(*) José Pastore
O Fórum Econômico Mundial (Davos) estima que o mundo precisará requalificar 1
bilhão de trabalhadores até 2030. Só para atender a indústria de transformação e da
construção civil do Brasil, o Serviço Nacional de Aprendizagem Industrial (Senai) vê a
necessidade de qualificar mais de 10 milhões de trabalhadores até 2025. Agricultura,
comércio e serviços, igualmente, requerem qualificação e requalificação de milhões de
trabalhadores. E para todos esses setores, necessita-se de uma requalificação
permanente que permita acompanhar a grande velocidade de mudança nos métodos de
produzir e vender.
Trata-se de um desafio imenso e de extrema complexidade. A escola sozinha, não dá
conta do recado por não conhecer a natureza da demanda. A empresa igualmente é
impotente por não conseguir proporcionar a educação básica que é indispensável para se
aprender as novas profissões. O governo tampouco está aparelhado para acompanhar as
meteóricas mudanças no mundo do trabalho.
Esse desafio exige uma íntima interface entre escola, empresa e governo. É isso que se
observa nos países avançados onde o governo cria os estímulos e as escolas e empresas
realizam a qualificação.
Na Europa, especialmente nos países do norte, os investimentos em qualificação e
requalificação contínuas vêm aumentando a cada ano tanto por parte das médias e
grandes empresas como das escolas de formação profissional, com frequência,
amparados por incentivos governamentais (Konstantinos Pouliakas e Patricia Wruuk,
“Corporate training and skill gaps”, Bonn: Institute of Labor Economics, 2022). O
mesmo ocorre nos Estados Unidos e em países da Ásia (“Top content providers for
upskilling and reskilling employees”, Plataform e-Learning Industry, 2022).

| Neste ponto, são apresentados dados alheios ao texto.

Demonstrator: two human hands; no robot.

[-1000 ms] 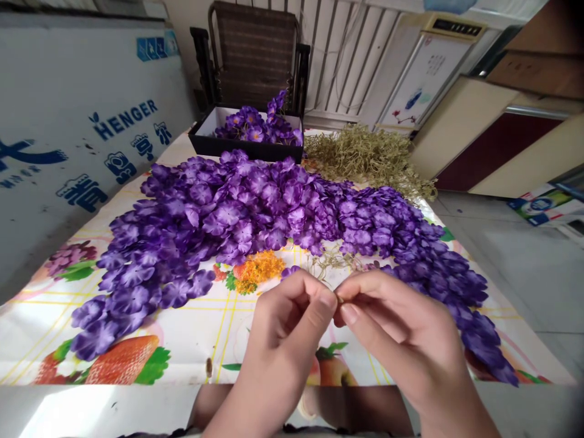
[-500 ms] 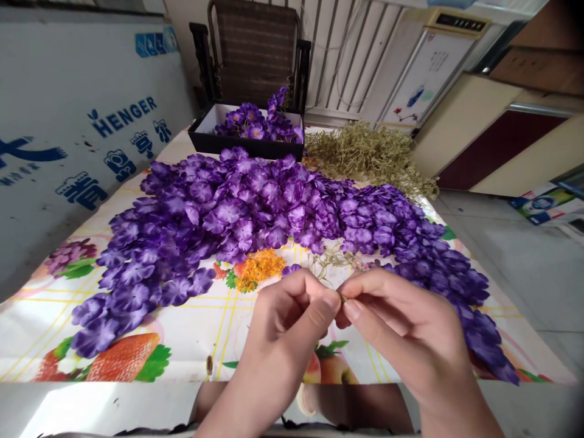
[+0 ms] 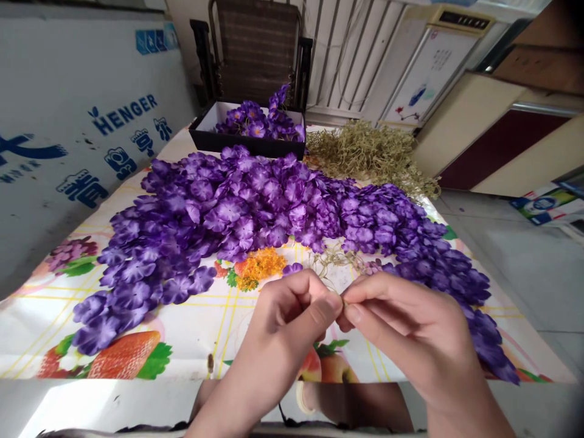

No Brasil, temos 2.300 universidades corporativas que cuidam da capacitação do
pessoal de empresas, além de 2 a 3 milhões de jovens que se formam nas escolas do
Sistema S, as do setor público e as particulares. Mas, tudo isso ainda é pouco perto das
necessidades do país. O resultado de todo esse esforço está qualificando menos de 10%
da nossa força de trabalho enquanto nos países avançados isso sempre ultrapassa os
40%.
Em nosso país, temos o agravante da má qualidade do ensino fundamental e médio da
maioria das nossas escolas. Ou seja, entre nós, falta não apenas trabalhadores
qualificados, mas, sobretudo, trabalhadores qualificáveis. Por isso, o nosso desafio é
ainda maior. Sempre vi com bons olhos o movimento de Santa Catarina “Indústria pela
Educação” promovido pela Federação das Indústrias daquele estado que procura superar
as deficiências de educação básica dos jovens, para então qualificá-los nas profissões
demandadas. São mais de 2 mil indústrias e 350 mil trabalhadores. Hoje em dia, todo o
estado se engajou nessa parceria, envolvendo também o comércio, serviços, atividades
agropecuárias e os órgãos de educação do governo. É o movimento Santa Catarina pela
Educação.
Os resultados têm sido promissores tanto para os jovens como para as empresas. Uma
boa educação básica é fundamental para os trabalhadores acompanharem a evolução das
tecnologias e se prepararem para profissões que não existem hoje, mas que existirão
amanhã.
Poucas empresas têm escala para criar universidades corporativas, mas, pequenas e
médias se beneficiam, de arranjos como o realizado naquele estado. Vale a pena ampliar
essa iniciativa.
José Pastore – Professor da Universidade de São Paulo e presidente do Conselho de Emprego e
Relações do Trabalho da Fecomercio-SP. É membro da Academia Paulista de Letras.